Try it: Within the lines below, the span from the line with "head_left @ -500" to the line with "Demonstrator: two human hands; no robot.", both ends included, is to be reproduced exactly, with pictures omitted.

Material provided Block Start

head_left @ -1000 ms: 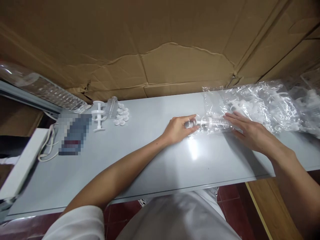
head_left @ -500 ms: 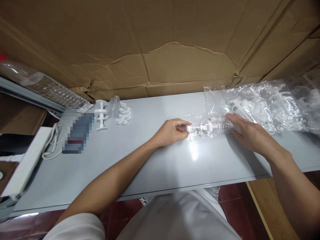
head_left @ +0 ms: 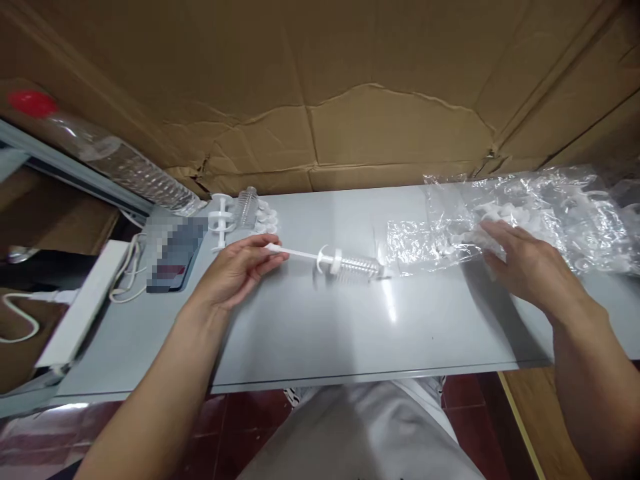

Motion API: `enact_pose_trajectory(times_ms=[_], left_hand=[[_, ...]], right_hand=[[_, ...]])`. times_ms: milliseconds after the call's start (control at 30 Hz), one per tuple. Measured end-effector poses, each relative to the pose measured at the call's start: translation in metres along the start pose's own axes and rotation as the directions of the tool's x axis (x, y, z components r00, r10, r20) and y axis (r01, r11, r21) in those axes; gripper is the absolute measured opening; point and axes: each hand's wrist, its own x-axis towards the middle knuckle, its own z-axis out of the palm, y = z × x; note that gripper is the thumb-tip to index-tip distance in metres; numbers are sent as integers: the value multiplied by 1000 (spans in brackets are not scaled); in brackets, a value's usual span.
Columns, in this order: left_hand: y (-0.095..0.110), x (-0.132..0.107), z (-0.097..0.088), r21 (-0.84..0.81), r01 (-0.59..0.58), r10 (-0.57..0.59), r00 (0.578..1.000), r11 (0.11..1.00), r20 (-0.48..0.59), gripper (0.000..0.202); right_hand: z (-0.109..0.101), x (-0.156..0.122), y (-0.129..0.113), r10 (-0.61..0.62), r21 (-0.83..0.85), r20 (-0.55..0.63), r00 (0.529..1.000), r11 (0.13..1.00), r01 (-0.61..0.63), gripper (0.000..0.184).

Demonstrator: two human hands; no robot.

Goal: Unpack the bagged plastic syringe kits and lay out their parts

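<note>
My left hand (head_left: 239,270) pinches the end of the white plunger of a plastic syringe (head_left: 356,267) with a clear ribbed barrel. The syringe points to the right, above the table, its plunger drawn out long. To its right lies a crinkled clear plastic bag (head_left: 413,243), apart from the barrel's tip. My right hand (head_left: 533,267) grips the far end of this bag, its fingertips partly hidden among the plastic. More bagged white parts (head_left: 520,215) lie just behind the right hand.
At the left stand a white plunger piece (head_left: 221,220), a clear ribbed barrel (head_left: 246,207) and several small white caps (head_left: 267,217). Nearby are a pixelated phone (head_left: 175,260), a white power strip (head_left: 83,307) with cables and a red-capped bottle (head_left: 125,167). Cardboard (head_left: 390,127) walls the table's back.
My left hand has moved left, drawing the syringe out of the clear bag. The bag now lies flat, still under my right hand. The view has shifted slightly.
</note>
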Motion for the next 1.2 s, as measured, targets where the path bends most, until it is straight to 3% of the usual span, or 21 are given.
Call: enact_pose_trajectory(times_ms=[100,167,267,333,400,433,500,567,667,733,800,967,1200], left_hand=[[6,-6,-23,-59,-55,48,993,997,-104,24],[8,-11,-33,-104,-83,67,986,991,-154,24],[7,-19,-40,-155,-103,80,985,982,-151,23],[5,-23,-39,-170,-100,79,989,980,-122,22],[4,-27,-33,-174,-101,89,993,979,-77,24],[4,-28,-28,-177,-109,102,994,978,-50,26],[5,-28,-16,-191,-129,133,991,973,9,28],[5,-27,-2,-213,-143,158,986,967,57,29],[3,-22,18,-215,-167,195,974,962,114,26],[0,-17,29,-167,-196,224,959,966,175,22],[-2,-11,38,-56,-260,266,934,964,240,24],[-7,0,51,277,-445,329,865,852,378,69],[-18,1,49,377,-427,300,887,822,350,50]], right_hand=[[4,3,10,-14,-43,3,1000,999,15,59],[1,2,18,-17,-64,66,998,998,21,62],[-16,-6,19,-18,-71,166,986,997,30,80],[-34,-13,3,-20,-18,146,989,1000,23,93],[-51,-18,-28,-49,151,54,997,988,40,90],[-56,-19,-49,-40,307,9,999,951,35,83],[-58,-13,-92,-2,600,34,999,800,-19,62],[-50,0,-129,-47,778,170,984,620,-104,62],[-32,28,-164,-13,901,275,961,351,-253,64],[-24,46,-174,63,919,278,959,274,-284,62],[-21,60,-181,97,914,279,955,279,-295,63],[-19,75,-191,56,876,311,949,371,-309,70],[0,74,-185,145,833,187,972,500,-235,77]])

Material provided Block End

Reply:
head_left @ -500 ms: 
head_left @ +0 ms: 

Motion API: `enact_pose_trajectory(times_ms=[_], left_hand=[[_, ...]], right_hand=[[_, ...]])`. times_ms: milliseconds after the call's start (control at 30 Hz), one per tuple. Measured end-effector poses, each relative to the pose measured at the call's start: translation in metres along the start pose's own axes and rotation as the directions of the tool's x axis (x, y, z components r00, r10, r20) and y axis (r01, r11, r21) in those axes; gripper is the absolute measured opening; point and axes: each hand's wrist, its own x-axis towards the middle knuckle, its own z-axis out of the palm, y = z × x; note that gripper is the thumb-tip to index-tip distance in metres; numbers are sent as integers: the value multiplied by 1000 (spans in brackets are not scaled); in brackets, a value's usual span.
Columns, in this order: left_hand: y (-0.095..0.110), x (-0.132..0.107), z (-0.097..0.088), r21 (-0.84..0.81), r01 (-0.59..0.58), r10 (-0.57..0.59), r00 (0.578..1.000), r11 (0.11..1.00), r20 (-0.48..0.59), gripper (0.000..0.202); right_hand: z (-0.109..0.101), x (-0.156..0.122), y (-0.129..0.113), r10 (-0.61..0.62), r21 (-0.83..0.85), r20 (-0.55..0.63), r00 (0.529..1.000), r11 (0.13..1.00), r01 (-0.61..0.63), gripper (0.000..0.184).

Demonstrator: two human hands; no robot.

The output contains nothing more.